● PROBLEM STATEMENT:
Work out the number of lines that hold "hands" in the listing, and give that number with no other text.

● DATASET CONTENT:
○ ○ ○ ○
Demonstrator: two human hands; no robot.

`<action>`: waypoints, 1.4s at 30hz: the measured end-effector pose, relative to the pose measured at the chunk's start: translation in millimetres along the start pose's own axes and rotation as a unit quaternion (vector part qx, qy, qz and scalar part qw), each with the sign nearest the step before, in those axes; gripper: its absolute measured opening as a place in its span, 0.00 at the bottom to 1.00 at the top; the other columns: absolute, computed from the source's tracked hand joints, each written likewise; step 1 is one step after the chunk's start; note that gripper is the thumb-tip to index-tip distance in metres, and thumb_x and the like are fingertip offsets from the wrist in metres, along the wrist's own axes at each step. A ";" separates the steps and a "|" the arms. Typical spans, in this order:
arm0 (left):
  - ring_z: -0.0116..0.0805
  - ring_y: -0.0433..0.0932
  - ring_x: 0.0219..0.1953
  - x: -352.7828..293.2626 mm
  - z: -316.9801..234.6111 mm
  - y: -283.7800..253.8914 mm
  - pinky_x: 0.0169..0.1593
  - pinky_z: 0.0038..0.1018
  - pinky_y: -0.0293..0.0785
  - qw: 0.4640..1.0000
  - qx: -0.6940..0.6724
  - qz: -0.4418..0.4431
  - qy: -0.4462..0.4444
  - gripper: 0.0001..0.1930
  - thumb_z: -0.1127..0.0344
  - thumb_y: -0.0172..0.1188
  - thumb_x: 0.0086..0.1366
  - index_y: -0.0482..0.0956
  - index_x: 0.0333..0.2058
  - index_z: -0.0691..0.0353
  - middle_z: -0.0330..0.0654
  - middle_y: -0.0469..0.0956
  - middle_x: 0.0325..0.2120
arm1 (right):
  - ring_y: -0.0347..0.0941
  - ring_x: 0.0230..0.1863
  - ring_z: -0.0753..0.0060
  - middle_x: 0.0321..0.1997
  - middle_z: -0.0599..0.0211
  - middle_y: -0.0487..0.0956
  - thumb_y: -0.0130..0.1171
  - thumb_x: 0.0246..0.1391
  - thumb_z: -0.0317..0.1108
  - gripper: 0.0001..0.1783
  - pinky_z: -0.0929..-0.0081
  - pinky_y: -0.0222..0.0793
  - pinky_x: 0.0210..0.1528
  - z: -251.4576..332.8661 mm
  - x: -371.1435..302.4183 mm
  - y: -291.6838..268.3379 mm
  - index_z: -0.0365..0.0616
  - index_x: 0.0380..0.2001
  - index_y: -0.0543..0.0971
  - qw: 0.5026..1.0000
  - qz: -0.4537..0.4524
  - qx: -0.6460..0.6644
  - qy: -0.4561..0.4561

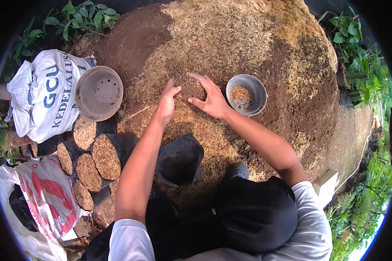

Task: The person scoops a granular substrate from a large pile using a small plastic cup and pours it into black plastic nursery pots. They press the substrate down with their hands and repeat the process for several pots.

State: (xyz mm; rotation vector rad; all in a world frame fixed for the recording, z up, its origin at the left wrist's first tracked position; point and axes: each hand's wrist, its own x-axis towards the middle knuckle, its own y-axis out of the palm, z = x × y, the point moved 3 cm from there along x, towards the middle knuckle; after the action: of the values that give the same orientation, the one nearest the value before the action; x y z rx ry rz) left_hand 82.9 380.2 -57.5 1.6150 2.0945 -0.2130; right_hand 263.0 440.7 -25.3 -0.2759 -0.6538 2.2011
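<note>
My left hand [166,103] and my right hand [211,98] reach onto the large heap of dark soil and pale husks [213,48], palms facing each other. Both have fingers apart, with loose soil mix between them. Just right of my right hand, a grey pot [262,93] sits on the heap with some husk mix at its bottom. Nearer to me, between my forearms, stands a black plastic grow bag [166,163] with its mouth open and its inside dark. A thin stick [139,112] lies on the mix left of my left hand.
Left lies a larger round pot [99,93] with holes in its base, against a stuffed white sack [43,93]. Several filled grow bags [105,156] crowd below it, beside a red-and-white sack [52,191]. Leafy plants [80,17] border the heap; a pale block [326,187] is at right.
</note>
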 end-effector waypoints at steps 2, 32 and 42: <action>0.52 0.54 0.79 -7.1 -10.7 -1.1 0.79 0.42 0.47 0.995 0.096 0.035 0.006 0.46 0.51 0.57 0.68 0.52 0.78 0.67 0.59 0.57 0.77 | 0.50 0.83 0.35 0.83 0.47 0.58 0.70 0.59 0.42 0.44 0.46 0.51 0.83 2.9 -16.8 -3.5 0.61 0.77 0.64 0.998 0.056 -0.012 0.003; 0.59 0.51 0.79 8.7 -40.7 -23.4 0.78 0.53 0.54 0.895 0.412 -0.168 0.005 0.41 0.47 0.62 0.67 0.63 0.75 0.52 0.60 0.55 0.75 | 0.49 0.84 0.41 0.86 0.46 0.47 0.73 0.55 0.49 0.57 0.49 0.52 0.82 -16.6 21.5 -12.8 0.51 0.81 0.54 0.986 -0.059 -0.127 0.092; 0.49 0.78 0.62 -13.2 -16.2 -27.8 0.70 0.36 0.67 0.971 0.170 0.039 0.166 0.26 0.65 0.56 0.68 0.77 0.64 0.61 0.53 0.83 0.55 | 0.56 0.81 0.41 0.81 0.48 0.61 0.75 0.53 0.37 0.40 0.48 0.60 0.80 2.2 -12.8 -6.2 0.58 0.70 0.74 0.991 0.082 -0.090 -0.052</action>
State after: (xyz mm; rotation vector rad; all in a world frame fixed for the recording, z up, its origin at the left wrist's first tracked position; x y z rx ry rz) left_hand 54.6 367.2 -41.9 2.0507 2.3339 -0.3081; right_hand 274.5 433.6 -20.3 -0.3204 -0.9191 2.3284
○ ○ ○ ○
● RESULT:
2